Instructions for living a life: Pay attention. Be astonished. Tell about it.

Mary Oliver

Saturday, April 11, 2020

Spring Again by Karla Kuskin

Poem 17 (Pandemic Day 32)

Spring Again

Spring again
Spring again
Spring again
Isn't it?
Buds on the branches
A breeze in the blue
And me without mittens
My sweater unbuttoned 
A spring full of things
All before me to do.

Karla Kuskin, The Rose on my Cake, Harper & Row, 1964.

My poetry choices so far have tended towards the serious; but on this glorious Saturday, warm enough for eying the emerging daylilies and irises in our shirtsleeves,  I'll share this cheerful spring poem.  Ah, but you noticed it, didn't you?  The question in the middle?  Because Spring is a fickle gal, and the snow and cold predicted for Easter Sunday can make us question Spring's fidelity.  Even so, warmth and growth and rebirth will not be denied in the end.  

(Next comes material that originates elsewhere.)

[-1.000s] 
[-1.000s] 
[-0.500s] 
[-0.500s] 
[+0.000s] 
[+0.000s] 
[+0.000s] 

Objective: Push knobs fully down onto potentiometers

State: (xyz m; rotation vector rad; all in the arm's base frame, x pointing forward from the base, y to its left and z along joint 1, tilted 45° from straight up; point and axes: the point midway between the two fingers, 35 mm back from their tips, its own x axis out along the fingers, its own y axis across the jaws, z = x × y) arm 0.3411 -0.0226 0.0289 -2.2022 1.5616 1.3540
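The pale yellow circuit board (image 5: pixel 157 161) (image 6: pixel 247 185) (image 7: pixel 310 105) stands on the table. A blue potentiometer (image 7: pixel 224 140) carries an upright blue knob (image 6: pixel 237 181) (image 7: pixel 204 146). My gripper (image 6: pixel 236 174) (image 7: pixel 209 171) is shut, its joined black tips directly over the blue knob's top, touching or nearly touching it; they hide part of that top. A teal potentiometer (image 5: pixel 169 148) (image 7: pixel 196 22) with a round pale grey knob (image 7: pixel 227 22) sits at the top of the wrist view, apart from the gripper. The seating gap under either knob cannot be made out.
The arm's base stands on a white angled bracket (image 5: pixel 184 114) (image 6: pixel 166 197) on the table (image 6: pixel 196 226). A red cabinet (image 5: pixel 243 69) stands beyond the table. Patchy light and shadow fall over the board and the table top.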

I've been collecting children's poetry since my days in college preparing for a career in elementary education.  I bought a bunch of 4 x 6 index cards and a tan file box and began gathering poems I liked.  That file box has stayed with me ever since and I am employing it again right now as I direct my granddaughter's distance learning.  We've performed an enthusiastic choral reading of at least one poem from that box and Lexi is eager to learn more.  

It could be said about Karla Kuskin, according to Jack Prelutsky, serving as Children's Poet Laureate for the Poetry Foundation, that "Her poems, deceptively simple, are largely based on personal experiences, especially those of her childhood. She writes about things as diverse as hugging bugs, dragons pulling wagons, and a radish rising in the nighttime sky. Karla makes every word stand out in sharp relief. Some of her poems have fewer than ten words, and the way she compresses her thought makes you look carefully at each word, as if it’s as valuable as a diamond."  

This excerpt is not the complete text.